**Task prompt:**
From start to end, write out the following data exactly, apart from its images.
*** Opening of Supplied information ***
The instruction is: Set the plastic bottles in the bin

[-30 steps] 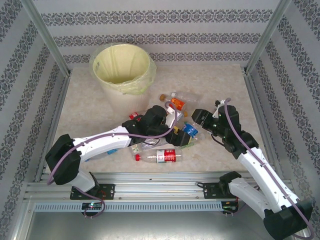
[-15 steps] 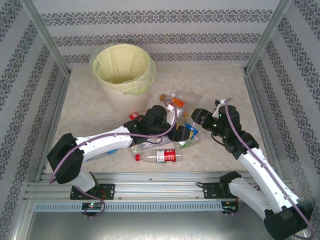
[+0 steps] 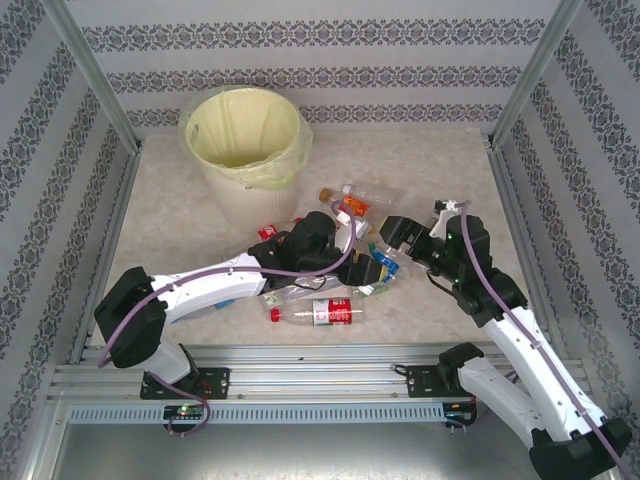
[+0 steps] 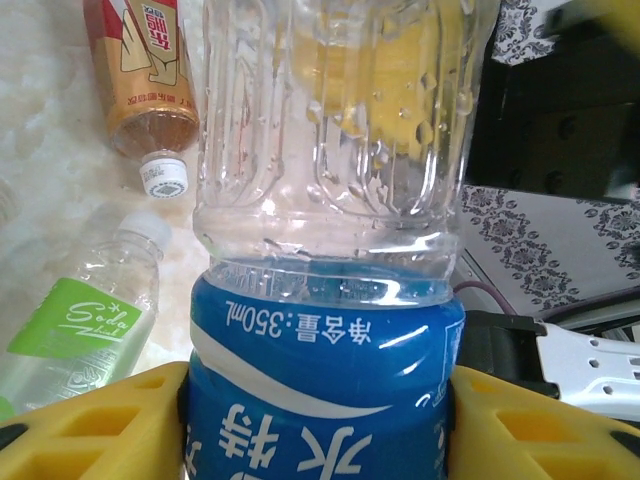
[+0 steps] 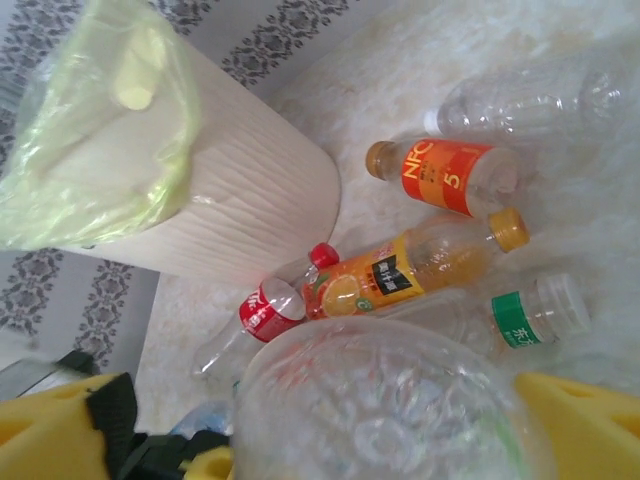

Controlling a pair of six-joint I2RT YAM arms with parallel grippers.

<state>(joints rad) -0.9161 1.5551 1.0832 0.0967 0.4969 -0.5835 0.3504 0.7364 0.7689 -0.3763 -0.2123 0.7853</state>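
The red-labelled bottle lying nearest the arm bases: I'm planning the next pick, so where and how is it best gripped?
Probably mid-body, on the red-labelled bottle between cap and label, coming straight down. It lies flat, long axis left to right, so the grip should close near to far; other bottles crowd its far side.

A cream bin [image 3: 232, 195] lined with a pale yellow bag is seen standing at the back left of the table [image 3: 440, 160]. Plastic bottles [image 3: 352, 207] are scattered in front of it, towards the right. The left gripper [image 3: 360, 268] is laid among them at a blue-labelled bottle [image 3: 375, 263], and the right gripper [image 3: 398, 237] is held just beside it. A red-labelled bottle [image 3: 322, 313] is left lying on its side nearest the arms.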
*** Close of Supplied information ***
**Exercise solution:**
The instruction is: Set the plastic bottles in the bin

[-30 steps] 
[-15 steps] 
[+0 steps] 
[+0 steps] 
[+0 steps] 

Controlling a pair of six-joint I2RT YAM arms with parallel grippers.

<state>(joints rad) -0.9161 1.5551 1.0832 0.0967 0.4969 -0.5835 0.3504 0.7364 0.7689 -0.3763 -0.2123 0.7853</state>
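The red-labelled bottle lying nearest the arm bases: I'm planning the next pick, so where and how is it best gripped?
Probably mid-body, on the red-labelled bottle between cap and label, coming straight down. It lies flat, long axis left to right, so the grip should close near to far; other bottles crowd its far side.

A cream bin [image 3: 232, 195] lined with a pale yellow bag is seen standing at the back left of the table [image 3: 440, 160]. Plastic bottles [image 3: 352, 207] are scattered in front of it, towards the right. The left gripper [image 3: 360, 268] is laid among them at a blue-labelled bottle [image 3: 375, 263], and the right gripper [image 3: 398, 237] is held just beside it. A red-labelled bottle [image 3: 322, 313] is left lying on its side nearest the arms.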

This exercise has been completed.